Kuyper’s Common Grace

Kuyper’s Common Grace May 9, 2014

Common grace has played a large role in Calvinist thinking about culture. For some, it is this general grace of God – His restraint of sin, His gifts of cultural skill to believers and unbelievers – that makes common culture possible. Special grace and special revelation are for the church; outside, common grace and general revelation rules.

The great Dutch statesman and theologian Abraham Kuyper is largely responsible for the prominence of this notion in Reformed worldview thinking, but as described by James Bratt in his recent Abraham Kuyper biography Kuyper’s own thinking on this topic is more nuanced than that of “some of his acolytes” (202).

Bratt writes that Kuyper always dealt with special and common together, as “distinguished but not divided” works of the same God, “aimed at the self-same goal of re-creating the whole world until it finally reflected the glory of the divine image.” The church was destined to fill the world as the new humanity, but “common grace permitted the spoiled creation to stay in being while that development went forward,” with “significant achievements” of culture and political along the way.

Kuyper’s scheme was not a simple common-special binary, but a “four-part typology”: “At the two ends lay the two graces pure and simple.

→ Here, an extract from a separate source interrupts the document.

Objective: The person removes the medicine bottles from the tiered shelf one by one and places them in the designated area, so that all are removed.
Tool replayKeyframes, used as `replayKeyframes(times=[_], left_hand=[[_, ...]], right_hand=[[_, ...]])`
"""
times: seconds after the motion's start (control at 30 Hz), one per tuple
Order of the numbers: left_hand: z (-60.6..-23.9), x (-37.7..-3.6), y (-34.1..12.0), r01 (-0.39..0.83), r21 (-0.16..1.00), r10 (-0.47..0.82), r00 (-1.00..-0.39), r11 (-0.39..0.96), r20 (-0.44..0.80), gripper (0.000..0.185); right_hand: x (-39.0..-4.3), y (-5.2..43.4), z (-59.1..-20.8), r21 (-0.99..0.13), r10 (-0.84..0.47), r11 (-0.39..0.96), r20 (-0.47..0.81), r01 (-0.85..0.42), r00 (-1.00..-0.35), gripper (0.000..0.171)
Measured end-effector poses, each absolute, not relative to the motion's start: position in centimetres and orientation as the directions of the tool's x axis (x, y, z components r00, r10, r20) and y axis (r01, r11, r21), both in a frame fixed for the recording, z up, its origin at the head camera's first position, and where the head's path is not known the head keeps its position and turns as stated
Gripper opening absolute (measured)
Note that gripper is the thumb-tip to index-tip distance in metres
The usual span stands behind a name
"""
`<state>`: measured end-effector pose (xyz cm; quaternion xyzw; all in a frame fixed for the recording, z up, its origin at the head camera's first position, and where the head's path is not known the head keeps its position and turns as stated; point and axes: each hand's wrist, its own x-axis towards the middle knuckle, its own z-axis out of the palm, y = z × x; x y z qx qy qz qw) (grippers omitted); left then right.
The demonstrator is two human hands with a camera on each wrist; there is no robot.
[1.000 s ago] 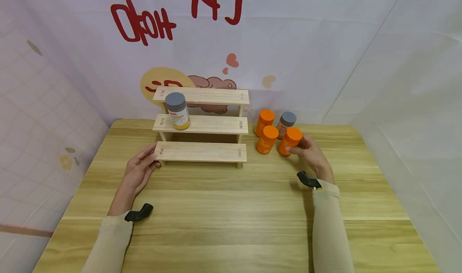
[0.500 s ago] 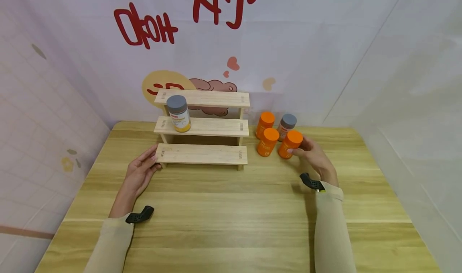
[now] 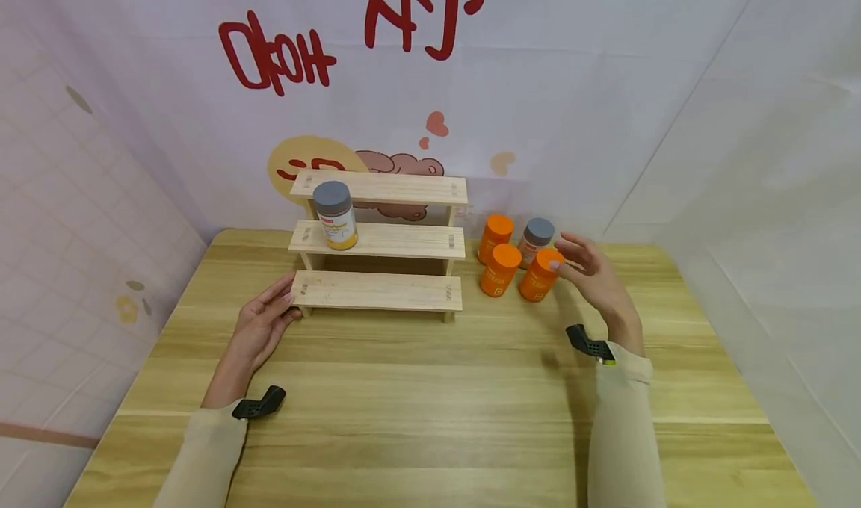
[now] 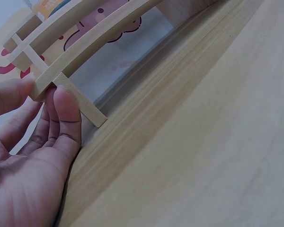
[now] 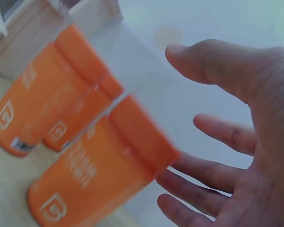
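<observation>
My left hand [image 3: 261, 323] pinches the left end of the lowest board of a three-tier wooden shelf [image 3: 377, 291]; in the left wrist view the thumb lies over the board, with curled fingers [image 4: 66, 113] beneath. A grey-lidded supplement bottle [image 3: 338, 220] stands upright at the left of the middle tier. Right of the shelf, several bottles stand close together on the table. My right hand [image 3: 599, 280], thumb and fingers spread, is beside the front right orange bottle [image 3: 537, 284]. The right wrist view shows nothing gripped in the right hand [image 5: 255, 137].
Among the group are a front left orange bottle [image 3: 499, 278], a rear orange bottle [image 3: 494, 243] and a second grey-lidded bottle [image 3: 531, 248]. A printed cloth wall [image 3: 572, 112] rises behind the wooden table [image 3: 430, 403].
My right hand has let go of the front right orange bottle and drawn up and to the right, its fingers spreading. The left hand still holds the shelf. The head view has shifted slightly.
</observation>
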<state>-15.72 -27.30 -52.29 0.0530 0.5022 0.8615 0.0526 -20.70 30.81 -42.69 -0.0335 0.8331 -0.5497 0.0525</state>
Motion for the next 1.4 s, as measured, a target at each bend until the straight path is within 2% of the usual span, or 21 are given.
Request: replayKeyframes(times=[0.47, 0.7, 1.0, 1.23, 1.4], left_hand=[[-52.3, -15.6, -27.4, -0.045, 0.866, 0.141, -0.989, -0.499, 0.03, 0.058], [-52.3, -15.5, -27.4, -0.034, 0.873, 0.137, -0.99, -0.487, 0.038, 0.055], [-52.0, -15.7, -27.3, -0.027, 0.877, 0.137, -0.99, -0.48, 0.045, 0.061], [-51.8, -15.7, -27.2, -0.04, 0.88, 0.16, -0.986, -0.474, 0.041, 0.064], [-51.9, -15.6, -27.3, -0.04, 0.875, 0.148, -0.988, -0.483, 0.037, 0.064]], right_hand=[[-20.1, 27.5, -39.9, -0.918, -0.165, 0.326, 0.18, -0.226, -0.97, 0.073], [-20.2, 25.0, -40.1, -0.908, -0.202, 0.326, 0.206, -0.264, -0.958, 0.075], [-20.0, 21.3, -40.3, -0.892, -0.262, 0.318, 0.244, -0.322, -0.934, 0.076], [-19.7, 18.4, -40.3, -0.903, -0.287, 0.242, 0.284, -0.356, -0.915, 0.077], [-19.9, 15.9, -40.1, -0.9, -0.353, 0.216, 0.29, -0.379, -0.89, 0.078]])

In lands not (yet) evangelized, common grace operated alone, with no small record of accomplishment but no hopeful goal in sight either. In the institutional church, purely reformed, particular grace operated safe from the corruptions of the world. In the two middle segments the two graces overlapped with complex results” (202-3). 

Special grace, Kuyper argued, “strengthened and best realized the possibilities of common grace,” not because believers were necessarily “more gifted than unbelievers at science, art, technical skill, or political acumen.” Kuyper thought the opposite was more the case. Rather, “those endowed with the insights of the gospel knew the ultimate purposes and norms” for technical, artistic, and political gifts (203).

Besides, many of the common blessings of secular modernity were the “long-term residue of a once-dominant public faith.” The West was not a common-grace realm but reflected, in Kuyper’s words, “the life of non-confessors in a Christian country,” the word “Christian” in this context telling us “nothing about the spiritual state of the inhabitants of such a country but only [bearing] witness to the fact that public opinion, the general mindset, the ruling ideas, the moral norms, the laws and customs there clearly betoken the influence of the Christian faith” (203). Kuyper’s willingness to use “Christian” to describe a “country” shows his distance from some of his followers. 

Kuyper gave most of his attention to this middle ground, where special and general mixed. I would only add that the middle ground is the only ground we have. Purely common-grace and purely special-grace communities are theoretical only. They have never actually existed for sons of Adam and Noah.